START Materials provided

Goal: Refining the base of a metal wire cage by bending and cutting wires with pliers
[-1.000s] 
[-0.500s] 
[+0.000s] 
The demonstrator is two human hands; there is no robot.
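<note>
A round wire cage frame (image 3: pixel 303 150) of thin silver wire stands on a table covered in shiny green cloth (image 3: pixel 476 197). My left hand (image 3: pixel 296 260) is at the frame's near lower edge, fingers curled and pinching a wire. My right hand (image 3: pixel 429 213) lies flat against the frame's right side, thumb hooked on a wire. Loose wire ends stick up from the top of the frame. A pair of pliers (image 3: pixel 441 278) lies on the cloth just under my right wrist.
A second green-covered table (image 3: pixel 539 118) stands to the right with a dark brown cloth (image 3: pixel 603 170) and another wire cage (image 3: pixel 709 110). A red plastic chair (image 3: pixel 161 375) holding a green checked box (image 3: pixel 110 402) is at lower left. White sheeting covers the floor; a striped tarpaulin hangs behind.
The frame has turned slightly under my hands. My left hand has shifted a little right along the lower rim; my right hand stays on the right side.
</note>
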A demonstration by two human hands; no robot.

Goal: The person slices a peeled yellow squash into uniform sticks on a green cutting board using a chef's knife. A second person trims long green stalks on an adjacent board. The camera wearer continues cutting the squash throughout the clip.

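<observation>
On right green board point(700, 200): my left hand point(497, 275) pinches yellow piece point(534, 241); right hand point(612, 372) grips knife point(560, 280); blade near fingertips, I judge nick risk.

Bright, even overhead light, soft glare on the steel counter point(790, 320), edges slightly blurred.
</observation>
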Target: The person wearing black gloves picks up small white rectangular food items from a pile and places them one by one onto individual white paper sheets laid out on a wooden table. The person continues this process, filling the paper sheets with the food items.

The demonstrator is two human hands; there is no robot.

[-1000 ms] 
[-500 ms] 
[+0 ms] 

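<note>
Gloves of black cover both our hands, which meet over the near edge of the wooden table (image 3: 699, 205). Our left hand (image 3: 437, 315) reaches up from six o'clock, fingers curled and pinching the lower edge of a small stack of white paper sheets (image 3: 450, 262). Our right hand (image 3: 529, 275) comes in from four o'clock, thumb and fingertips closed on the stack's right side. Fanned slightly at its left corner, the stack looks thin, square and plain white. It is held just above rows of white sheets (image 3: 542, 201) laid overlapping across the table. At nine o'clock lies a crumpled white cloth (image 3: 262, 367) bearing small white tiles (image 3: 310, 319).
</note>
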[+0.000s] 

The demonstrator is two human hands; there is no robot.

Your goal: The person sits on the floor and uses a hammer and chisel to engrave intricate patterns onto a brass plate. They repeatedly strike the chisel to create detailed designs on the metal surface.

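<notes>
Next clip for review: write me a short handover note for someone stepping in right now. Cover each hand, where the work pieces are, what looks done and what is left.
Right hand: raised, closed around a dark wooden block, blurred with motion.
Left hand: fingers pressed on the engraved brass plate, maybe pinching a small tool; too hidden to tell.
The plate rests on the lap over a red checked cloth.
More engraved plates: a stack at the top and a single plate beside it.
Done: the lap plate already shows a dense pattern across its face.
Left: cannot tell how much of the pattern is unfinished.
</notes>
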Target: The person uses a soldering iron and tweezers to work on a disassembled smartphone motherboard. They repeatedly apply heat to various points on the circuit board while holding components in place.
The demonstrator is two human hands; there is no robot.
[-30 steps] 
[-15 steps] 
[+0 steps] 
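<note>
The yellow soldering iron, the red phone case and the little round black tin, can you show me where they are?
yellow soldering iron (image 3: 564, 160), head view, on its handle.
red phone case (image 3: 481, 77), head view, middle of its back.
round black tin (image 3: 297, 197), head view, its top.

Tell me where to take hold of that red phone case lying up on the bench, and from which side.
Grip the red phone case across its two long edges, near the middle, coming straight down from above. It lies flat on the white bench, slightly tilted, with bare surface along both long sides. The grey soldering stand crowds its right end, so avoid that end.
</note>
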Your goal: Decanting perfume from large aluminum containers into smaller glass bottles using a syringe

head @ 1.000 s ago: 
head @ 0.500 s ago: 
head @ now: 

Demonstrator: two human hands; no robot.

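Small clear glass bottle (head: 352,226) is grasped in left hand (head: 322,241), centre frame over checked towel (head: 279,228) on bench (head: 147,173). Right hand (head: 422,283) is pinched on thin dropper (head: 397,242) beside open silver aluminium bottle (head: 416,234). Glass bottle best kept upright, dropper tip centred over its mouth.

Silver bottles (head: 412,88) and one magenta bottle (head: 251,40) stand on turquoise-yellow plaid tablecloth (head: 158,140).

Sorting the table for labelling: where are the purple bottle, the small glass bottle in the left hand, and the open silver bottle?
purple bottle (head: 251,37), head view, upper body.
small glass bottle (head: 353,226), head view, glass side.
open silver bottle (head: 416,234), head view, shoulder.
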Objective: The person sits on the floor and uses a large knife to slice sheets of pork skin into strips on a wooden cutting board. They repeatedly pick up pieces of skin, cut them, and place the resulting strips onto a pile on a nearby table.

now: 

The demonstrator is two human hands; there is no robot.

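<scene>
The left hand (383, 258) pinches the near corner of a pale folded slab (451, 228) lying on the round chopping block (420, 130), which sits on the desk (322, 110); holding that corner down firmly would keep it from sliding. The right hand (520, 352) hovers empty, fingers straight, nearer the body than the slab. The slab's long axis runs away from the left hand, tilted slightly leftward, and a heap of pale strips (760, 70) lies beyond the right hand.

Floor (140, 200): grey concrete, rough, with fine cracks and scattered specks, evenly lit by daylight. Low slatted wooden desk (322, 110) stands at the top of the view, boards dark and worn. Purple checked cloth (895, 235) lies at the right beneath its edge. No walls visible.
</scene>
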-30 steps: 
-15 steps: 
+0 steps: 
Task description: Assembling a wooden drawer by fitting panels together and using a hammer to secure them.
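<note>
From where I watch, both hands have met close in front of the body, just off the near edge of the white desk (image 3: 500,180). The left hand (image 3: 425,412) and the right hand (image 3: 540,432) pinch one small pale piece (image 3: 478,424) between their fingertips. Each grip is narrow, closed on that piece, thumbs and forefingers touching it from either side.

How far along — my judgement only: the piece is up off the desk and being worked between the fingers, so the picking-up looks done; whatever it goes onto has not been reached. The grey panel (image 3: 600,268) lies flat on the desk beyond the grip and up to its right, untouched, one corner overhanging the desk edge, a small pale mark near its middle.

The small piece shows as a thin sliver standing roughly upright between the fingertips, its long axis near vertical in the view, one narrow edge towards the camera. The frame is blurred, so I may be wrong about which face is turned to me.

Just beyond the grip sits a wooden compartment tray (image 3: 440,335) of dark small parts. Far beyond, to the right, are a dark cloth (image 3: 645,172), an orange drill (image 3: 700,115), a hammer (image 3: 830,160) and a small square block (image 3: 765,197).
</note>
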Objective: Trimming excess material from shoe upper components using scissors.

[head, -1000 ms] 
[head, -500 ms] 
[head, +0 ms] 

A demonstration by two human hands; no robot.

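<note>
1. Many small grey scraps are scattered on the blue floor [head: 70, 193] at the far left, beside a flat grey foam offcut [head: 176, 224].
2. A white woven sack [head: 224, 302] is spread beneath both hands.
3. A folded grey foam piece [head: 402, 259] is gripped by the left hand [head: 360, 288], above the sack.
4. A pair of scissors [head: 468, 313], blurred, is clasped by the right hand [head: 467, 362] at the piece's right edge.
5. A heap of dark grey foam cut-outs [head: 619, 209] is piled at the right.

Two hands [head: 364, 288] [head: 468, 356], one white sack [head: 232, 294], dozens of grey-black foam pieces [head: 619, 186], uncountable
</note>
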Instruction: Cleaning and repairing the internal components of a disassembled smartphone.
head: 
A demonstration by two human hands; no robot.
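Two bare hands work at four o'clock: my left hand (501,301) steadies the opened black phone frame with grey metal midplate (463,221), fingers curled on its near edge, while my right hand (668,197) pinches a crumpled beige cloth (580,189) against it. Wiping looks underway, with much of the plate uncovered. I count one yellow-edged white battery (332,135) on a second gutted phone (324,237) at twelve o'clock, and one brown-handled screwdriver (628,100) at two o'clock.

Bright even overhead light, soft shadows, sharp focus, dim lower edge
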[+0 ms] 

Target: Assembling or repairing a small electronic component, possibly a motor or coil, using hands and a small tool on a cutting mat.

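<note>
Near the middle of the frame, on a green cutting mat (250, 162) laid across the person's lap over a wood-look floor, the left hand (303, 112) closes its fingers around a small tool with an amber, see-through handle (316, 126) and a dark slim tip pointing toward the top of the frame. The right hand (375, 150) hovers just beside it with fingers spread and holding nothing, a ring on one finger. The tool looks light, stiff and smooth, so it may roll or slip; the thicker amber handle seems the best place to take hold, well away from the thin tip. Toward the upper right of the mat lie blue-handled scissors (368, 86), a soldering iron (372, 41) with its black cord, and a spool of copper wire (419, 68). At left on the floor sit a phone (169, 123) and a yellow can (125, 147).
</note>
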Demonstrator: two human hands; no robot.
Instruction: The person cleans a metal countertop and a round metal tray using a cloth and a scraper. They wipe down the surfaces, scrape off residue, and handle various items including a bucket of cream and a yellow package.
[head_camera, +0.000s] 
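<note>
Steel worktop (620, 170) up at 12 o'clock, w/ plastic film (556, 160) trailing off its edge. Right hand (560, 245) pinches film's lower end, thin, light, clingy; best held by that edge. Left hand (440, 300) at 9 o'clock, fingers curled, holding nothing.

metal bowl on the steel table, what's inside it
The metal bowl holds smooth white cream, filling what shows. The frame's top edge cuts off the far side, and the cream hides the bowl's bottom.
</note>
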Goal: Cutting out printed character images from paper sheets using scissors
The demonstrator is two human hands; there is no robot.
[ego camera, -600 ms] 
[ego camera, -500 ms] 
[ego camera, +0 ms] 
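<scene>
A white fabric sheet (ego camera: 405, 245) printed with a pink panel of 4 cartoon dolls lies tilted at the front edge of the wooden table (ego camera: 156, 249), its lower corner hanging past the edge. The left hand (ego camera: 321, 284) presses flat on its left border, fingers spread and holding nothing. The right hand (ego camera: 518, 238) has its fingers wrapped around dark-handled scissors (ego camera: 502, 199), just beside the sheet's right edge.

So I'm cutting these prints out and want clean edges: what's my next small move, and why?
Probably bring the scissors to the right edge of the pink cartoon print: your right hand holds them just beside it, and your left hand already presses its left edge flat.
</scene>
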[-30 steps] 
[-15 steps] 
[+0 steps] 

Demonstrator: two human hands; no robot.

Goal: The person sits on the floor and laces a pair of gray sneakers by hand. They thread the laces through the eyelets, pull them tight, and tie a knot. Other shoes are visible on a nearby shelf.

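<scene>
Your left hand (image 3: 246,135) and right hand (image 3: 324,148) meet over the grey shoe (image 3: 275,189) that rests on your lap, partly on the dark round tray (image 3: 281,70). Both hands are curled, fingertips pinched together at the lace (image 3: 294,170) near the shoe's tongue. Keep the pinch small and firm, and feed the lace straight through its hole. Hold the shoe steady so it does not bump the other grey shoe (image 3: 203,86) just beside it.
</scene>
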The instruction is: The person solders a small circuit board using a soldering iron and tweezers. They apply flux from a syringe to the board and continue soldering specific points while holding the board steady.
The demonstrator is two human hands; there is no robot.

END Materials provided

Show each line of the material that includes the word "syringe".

Your goal: Decanting perfume from large aluminum containers into smaller glass bottles using a syringe
The instruction is: The person solders a small circuit board using a soldering iron and tweezers. They apply flux from a syringe to the board and continue soldering specific points while holding the board steady.

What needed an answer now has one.